▶ [ABOUT THIS TASK]
Every line in the data below from the one containing "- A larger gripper" down to the one containing "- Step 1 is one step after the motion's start", both included, must be retyped exactly; no other line is to appear.

▶ [DATA IN THIS EXERCISE]
----------------------------------------
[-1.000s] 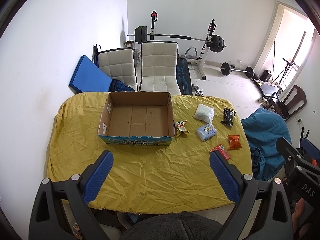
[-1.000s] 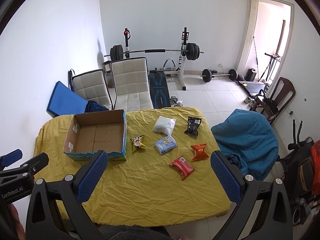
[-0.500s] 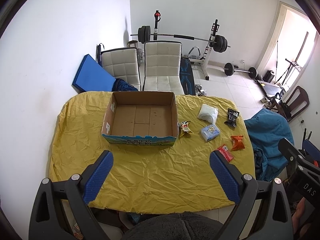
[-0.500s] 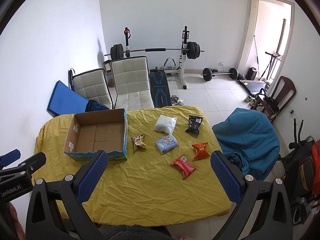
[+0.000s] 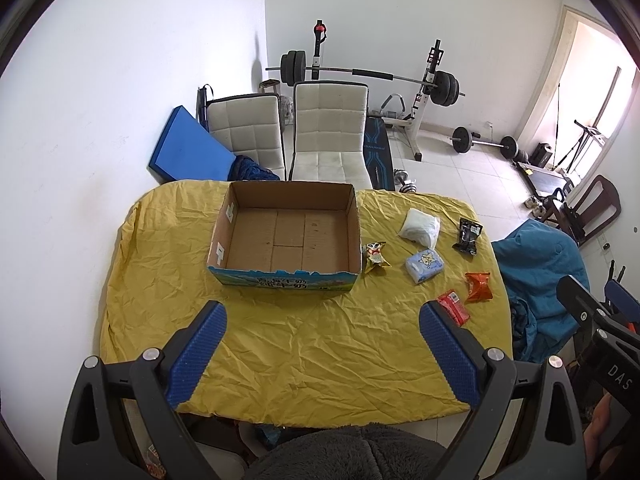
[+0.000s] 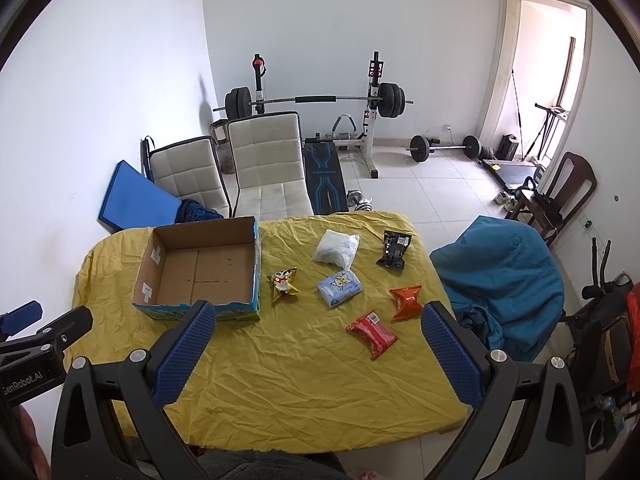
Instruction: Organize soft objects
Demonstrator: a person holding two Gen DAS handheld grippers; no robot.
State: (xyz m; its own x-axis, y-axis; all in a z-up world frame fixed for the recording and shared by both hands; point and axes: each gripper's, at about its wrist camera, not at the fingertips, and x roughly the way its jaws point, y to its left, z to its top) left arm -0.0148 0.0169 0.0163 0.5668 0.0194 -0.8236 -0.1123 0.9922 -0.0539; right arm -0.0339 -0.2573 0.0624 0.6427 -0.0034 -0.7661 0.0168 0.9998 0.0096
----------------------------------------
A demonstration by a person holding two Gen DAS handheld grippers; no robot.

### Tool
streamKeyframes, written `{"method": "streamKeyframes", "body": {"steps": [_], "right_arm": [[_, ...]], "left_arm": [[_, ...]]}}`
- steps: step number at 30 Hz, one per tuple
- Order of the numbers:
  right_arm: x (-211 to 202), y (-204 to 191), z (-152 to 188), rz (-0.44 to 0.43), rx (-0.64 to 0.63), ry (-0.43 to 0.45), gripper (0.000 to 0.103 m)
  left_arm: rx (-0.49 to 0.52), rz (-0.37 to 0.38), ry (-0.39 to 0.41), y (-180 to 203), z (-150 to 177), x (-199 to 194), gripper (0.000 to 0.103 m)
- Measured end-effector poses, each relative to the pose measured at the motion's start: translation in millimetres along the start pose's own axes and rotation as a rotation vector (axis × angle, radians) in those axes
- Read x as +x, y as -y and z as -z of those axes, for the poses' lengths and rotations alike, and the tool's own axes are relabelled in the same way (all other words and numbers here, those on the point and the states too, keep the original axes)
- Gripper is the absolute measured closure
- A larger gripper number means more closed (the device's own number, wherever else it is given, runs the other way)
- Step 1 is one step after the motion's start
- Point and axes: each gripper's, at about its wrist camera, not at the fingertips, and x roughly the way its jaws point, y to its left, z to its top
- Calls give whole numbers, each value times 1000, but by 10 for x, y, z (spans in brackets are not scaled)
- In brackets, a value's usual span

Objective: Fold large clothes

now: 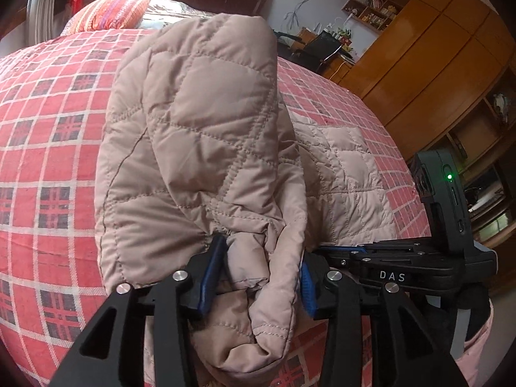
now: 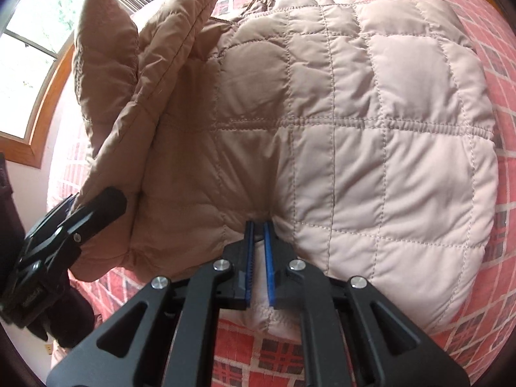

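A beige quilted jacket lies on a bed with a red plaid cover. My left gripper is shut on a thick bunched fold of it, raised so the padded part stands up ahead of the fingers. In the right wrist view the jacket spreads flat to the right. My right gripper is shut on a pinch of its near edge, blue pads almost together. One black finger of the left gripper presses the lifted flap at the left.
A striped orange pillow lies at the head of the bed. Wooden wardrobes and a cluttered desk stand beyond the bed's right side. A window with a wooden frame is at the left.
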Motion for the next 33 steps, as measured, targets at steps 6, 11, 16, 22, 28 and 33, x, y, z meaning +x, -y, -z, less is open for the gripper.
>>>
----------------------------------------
▶ [WRITTEN RESPONSE]
- A larger gripper number means more closed (the device's own number, wherever else it is given, runs the other way)
- Step 1 is one step after the motion's start

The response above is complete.